De plus, des classiques ont fait une (timide) apparition ; outre Mgr Centène et Mgr Brouwet dont je viens de parler, Mgr Wintzer a été imposé comme auxiliaire à Mgr Rouet, à Poitiers ; le cardinal Barbarin a poussé son auxiliaire Mgr Giraud, comme évêque coadjuteur de Soissons ; Mgr Lebrun a été nommé à Saint-Etienne ; Mgr Ginoux a été propulsé par la recommandation de Mgr Cattenoz à Montauban. Si l’on ajoute la nomination de deux évêques auxiliaires à Paris et le transfert de Mgr Robert Le Gall de Mende à Toulouse, on compte tout de même environ vingt-cinq nominations ou transferts en trois ans. Autrement dit : un quart de l’épiscopat français a été modifié depuis l’élection de Benoît XVI. Or, le paysage épiscopal de l’hexagone est resté pratiquement inchangé. En France donc, sur le point ecclésialement le plus déterminant pour une réforme de l’Eglise, à savoir le gouvernement des diocèses, l’effet Benoît XVI n’a, pour l’instant, pratiquement pas joué.

Je voudrais donc tenter dans ces pages d’expliquer les mécanismes qui, favorisant la cooptation, expliquent pour une part l’étonnante lenteur que met le monde épiscopal français à se renouveler. Il m’a semblé que, dans un sujet d’une telle conséquence, il fallait pratiquer l’« écrire vrai ». J’insiste sur le fait que la déception n’est pas tant le fait des traditionalistes que de ces prêtres que l’on appelle, avec une connotation inverse à celle des années soixante, « les nouveaux prêtres », proportionnellement toujours plus nombreux [Je dis bien hélas, proportionnellement : dans tel diocèse particulièrement éprouvé, les « nouveaux prêtres » en activité formeront dans dix ans la moitié du presbyterium, c'est-à-dire qu’ils seront trois sur six].
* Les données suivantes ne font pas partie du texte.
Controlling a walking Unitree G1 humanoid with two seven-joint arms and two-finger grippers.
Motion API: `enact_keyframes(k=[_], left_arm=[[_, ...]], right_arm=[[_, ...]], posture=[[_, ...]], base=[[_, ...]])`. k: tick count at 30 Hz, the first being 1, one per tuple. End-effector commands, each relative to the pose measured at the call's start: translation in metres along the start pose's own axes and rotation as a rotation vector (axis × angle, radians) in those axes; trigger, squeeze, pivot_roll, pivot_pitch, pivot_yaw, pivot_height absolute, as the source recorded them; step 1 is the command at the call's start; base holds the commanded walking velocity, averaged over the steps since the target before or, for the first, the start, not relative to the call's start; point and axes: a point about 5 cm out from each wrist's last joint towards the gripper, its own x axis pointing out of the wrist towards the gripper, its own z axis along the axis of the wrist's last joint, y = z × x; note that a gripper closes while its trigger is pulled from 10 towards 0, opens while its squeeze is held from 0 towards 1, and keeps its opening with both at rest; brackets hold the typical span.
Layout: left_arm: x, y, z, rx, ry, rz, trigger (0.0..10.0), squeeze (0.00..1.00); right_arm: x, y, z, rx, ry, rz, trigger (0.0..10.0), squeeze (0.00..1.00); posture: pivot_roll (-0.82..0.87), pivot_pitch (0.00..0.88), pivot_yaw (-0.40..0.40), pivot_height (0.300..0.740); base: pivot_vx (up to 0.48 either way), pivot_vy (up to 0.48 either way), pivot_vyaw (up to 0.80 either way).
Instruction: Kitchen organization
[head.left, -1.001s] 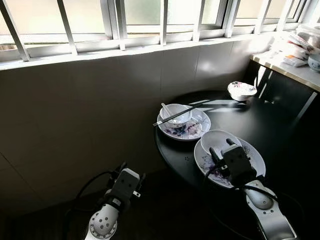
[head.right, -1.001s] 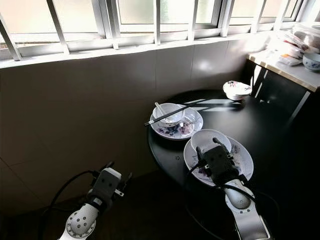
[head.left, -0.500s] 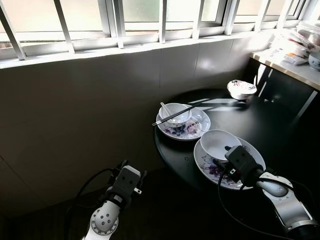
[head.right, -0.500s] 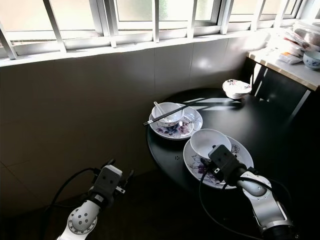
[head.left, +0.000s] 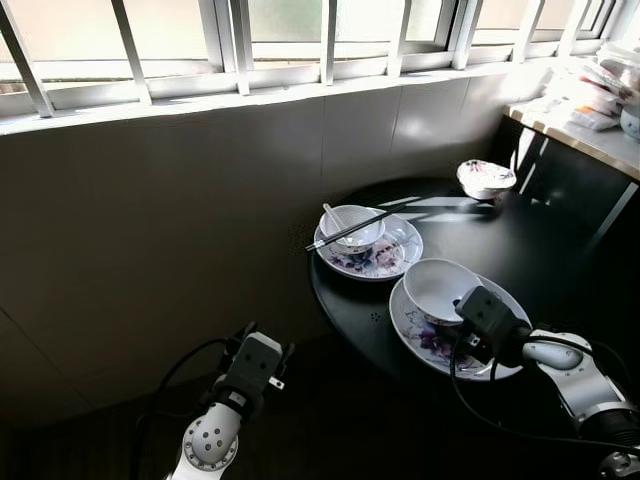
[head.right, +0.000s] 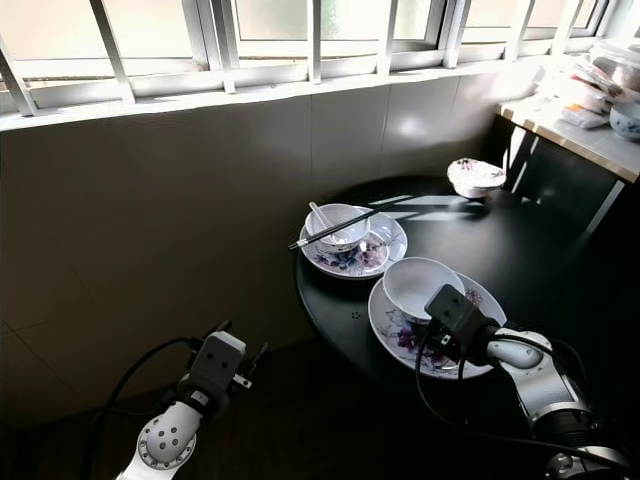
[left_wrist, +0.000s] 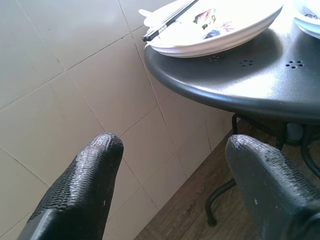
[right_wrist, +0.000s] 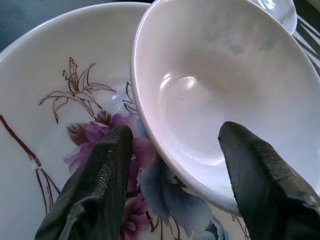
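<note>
Right tool (right_wrist: 172, 165) has swung low, open astride bowl (right_wrist: 225, 100) rim.

Three bowls (head.left: 440, 287) (head.left: 352, 226) (head.left: 486, 178); two plates (head.left: 425, 335) (head.left: 392, 256); chopsticks (head.left: 345, 231), one pair; one spoon (head.left: 331, 215).

Readable text: none in any view.
Plate (right_wrist: 60, 100), lower left of the frame: floral decoration, no lettering.
Packages (head.left: 590, 95) at the upper right of the frame: markings too small to read.
</note>
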Motion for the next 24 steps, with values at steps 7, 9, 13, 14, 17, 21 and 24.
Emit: enact_keyframes(k=[7, 9, 13, 14, 17, 21, 24], left_arm=[[0.002, -0.001, -0.001, -0.009, 0.008, 0.002, 10.0, 0.0], [0.002, -0.001, -0.001, -0.011, 0.008, 0.002, 10.0, 0.0], [0.002, -0.002, -0.001, -0.015, 0.007, 0.0, 10.0, 0.0], [0.002, -0.002, -0.001, -0.016, 0.007, 0.0, 10.0, 0.0], [0.002, -0.002, -0.001, -0.018, 0.007, 0.0, 10.0, 0.0], [0.002, -0.003, -0.001, -0.023, 0.007, 0.0, 10.0, 0.0], [0.002, -0.003, 0.0, -0.027, 0.005, -0.001, 10.0, 0.0]], right_arm=[[0.001, -0.005, -0.004, -0.044, 0.029, 0.015, 0.0, 0.0], [0.0, -0.008, -0.005, -0.058, 0.043, -0.006, 0.0, 0.0], [0.0, -0.011, -0.005, -0.163, 0.065, -0.042, 0.0, 0.0], [0.0, -0.011, -0.004, -0.176, 0.065, -0.047, 0.0, 0.0], [0.001, -0.01, -0.002, -0.223, 0.059, -0.052, 0.0, 0.0], [0.005, -0.007, 0.006, -0.295, 0.026, -0.067, 0.0, 0.0], [0.008, -0.005, 0.014, -0.334, -0.017, -0.122, 0.0, 0.0]], posture=[[0.02, 0.0, -0.045, 0.74], [0.02, 0.0, -0.045, 0.74], [0.02, 0.0, -0.045, 0.74], [0.02, 0.0, -0.046, 0.74], [0.02, 0.0, -0.046, 0.74], [0.02, 0.0, -0.046, 0.74], [0.02, 0.0, -0.048, 0.74]], base=[[0.0, 0.0, 0.0], [0.0, 0.0, 0.0], [0.0, 0.0, 0.0], [0.0, 0.0, 0.0], [0.0, 0.0, 0.0], [0.0, 0.0, 0.0], [0.0, 0.0, 0.0]])
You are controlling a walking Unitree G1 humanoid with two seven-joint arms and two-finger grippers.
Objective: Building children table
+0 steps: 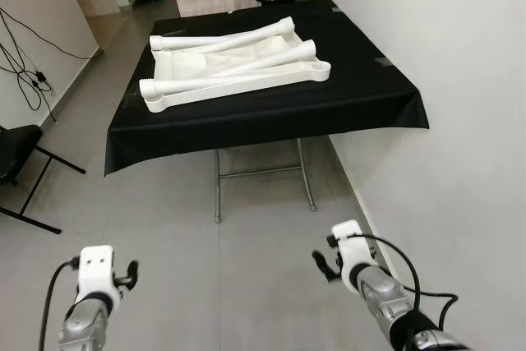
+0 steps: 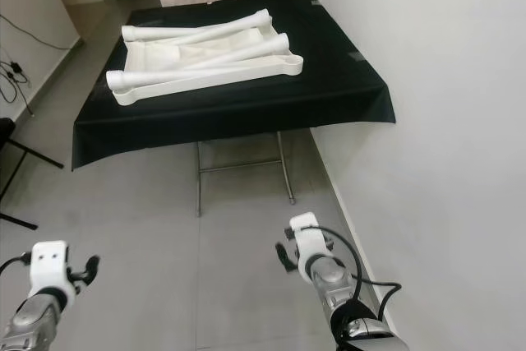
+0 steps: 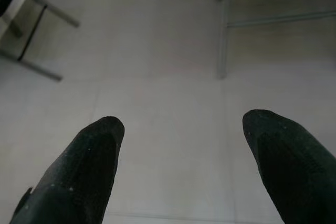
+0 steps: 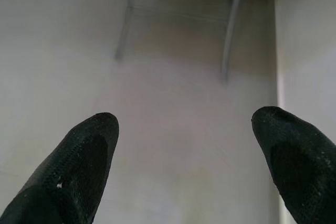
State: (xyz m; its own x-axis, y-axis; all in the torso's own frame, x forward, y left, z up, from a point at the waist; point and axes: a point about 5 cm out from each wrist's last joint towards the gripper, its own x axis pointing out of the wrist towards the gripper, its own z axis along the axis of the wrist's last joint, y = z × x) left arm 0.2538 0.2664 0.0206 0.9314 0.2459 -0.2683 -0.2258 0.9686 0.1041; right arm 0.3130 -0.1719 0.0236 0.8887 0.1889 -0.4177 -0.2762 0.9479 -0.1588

Le plus angoissant pour l’Eglise de France est que la reconduction d’une pastorale toujours identique se fait dans un contexte dont on connaît l’extrême gravité (on a parlé, à propos de certains diocèses, de « coma dépassé »), mais sans encore en prendre la mesure exacte : dans des régions entières, le sacerdoce est en voie d’extinction, les cours de catéchisme sont fréquentés par une poignée d’enfants, les paroissiens continuent à vieillir et à se clairsemer. Pire encore : dans tel ou tel diocèse parmi les plus durement touchés, la proportion entre le nombre de prêtres encore en activité et le nombre de fidèles vraiment pratiquants n’a jamais été… aussi forte : un prêtre pour une petite centaine de fidèles. C’est un cercle infernal : il y a toujours moins de pratiquants et donc toujours moins de vocations ; mais comme les prêtres restent en activité fort longtemps, il sont parfois… trop nombreux pour les fidèles qui restent ! Et cependant, dans ces diocèses financièrement et humainement exsangues, on continue à organiser à grands frais des synodes diocésains (ou plus modestement, des « assemblées générales diocésaines », comme au Mans) dont tout le monde sait qu’ils ne servent à rien, on s’échine à planifier des regroupements paroissiaux alors que l’heure est en réalité au regroupement de diocèses dans lesquels on ne célébrera bientôt plus qu’une poignée de messes dominicales, et surtout on persiste à laisser se coopter entre eux des évêques d’une génération qui gère aujourd’hui la faillite qu’elle a hier programmée.
Or, c’est spécialement parce que le recrutement des pasteurs de diocèse reste en France structurellement conservateur qu’aucune réflexion sur l’ensemble de la pastorale ne se dessine. C’est donc bien du recrutement des évêques de France dont il faut parler avec franchise, en appelant les faiblesses et les maux par leur nom. De même en effet qu’il existe des « structures de péché » dans la société, on peut assurément évoquer des « structures d’immobilisme » dans l’Eglise de France.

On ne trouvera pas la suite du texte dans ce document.